Lo stabilimento, com’è noto, è stato coinvolto per due volte in tre anni in gravi incidenti, che hanno causato la morte di sei lavoratori. Il primo incidente risale a dicembre 2020, il secondo è avvenuto a settembre 2023.
“Dopo l’ultimo tragico evento – commenta Testa – la principale preoccupazione dei lavoratori era quella di poter tornare a operare in sicurezza, senza il timore costante di nuovi incidenti e dopo lunghi periodi di sospensione e indagini”.

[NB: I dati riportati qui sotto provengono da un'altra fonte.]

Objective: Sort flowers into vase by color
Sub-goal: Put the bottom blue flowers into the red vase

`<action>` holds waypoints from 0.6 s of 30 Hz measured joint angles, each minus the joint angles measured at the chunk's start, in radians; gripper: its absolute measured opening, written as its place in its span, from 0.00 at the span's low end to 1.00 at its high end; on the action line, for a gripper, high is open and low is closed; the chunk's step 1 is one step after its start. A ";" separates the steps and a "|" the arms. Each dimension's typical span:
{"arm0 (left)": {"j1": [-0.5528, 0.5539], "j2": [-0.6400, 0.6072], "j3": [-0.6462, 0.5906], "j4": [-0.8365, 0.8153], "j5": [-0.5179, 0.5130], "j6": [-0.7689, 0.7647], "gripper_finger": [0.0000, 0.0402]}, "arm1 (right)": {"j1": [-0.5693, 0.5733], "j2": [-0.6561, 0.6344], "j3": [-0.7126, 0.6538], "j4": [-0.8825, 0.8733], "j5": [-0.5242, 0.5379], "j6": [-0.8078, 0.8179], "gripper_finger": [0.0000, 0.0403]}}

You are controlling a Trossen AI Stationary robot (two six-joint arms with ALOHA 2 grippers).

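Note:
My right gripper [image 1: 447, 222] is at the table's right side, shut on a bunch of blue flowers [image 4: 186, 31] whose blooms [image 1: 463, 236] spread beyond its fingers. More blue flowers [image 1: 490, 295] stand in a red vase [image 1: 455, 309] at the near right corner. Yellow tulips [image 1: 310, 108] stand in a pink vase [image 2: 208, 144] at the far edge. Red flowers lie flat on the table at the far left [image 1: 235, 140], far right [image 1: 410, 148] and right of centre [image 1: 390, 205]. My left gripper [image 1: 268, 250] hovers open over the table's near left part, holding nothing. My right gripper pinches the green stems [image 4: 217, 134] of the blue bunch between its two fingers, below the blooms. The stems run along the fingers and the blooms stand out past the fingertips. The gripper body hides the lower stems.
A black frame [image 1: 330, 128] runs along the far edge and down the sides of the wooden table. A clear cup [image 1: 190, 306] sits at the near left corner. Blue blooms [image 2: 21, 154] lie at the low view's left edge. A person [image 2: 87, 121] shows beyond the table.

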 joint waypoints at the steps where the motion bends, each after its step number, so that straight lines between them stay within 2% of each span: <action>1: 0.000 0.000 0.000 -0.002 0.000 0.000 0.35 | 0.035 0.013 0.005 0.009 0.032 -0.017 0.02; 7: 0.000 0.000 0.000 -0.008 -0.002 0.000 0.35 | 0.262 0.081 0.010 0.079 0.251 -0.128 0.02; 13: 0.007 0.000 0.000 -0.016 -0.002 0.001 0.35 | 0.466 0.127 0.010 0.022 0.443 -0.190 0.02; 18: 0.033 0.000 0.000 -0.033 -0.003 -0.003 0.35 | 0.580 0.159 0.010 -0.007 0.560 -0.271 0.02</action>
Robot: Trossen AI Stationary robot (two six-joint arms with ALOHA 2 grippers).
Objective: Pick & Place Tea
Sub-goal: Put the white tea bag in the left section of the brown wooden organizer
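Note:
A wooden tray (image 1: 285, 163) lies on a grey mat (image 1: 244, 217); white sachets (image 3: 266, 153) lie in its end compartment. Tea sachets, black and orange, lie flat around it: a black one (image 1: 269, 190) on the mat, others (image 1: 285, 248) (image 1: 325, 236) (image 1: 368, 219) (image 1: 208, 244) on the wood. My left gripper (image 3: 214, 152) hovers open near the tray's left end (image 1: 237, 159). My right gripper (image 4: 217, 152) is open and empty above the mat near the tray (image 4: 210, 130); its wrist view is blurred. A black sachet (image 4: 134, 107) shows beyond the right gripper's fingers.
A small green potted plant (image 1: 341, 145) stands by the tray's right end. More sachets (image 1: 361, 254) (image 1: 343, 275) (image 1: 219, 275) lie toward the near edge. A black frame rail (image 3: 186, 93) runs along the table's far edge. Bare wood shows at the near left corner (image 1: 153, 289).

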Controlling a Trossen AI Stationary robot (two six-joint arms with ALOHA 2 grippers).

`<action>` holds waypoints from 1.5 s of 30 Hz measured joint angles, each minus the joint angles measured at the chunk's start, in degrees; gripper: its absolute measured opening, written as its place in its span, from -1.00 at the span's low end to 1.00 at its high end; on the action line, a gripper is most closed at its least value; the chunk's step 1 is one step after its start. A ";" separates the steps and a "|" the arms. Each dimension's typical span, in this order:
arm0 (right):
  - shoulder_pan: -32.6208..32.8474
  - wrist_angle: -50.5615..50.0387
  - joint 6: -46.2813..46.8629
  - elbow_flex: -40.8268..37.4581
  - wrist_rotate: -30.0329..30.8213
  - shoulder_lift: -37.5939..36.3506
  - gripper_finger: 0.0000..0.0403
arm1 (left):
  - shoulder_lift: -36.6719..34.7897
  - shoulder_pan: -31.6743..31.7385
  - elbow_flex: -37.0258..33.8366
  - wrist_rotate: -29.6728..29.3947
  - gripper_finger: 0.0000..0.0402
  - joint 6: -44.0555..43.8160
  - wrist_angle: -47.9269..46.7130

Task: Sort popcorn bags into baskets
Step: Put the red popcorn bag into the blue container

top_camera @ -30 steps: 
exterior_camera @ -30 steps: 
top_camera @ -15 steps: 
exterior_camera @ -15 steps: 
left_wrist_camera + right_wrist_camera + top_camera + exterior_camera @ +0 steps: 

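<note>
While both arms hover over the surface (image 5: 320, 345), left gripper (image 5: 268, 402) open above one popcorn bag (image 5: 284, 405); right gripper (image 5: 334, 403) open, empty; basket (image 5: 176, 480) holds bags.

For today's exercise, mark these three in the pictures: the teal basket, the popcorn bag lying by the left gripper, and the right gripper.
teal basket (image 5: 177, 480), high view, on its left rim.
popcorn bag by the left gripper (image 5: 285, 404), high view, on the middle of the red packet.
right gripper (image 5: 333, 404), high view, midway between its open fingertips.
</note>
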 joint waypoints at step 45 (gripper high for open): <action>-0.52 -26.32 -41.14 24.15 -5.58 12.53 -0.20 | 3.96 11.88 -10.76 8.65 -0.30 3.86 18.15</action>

“Avremmo auspicato – incalza il segretario dei Gd – un processo di riconversione sostenuto dalle istituzioni pubbliche che tenesse conto congiuntamente delle necessità occupazionali e delle esigenze del territorio. In questo senso, siamo convinti che, attraverso la Zes, sia possibile instaurare rapporti virtuosi tra soggetti privati e amministrazioni pubbliche, capaci di promuovere autentiche alternative di riconversione industriale, attente allo sviluppo economico locale e alla tutela dell’ambiente – non al profitto di aziende che, oltre a non contribuire alla crescita del territorio, alimentano logiche di guerra e tensioni internazionali”, conclude Mario Enrico Testa.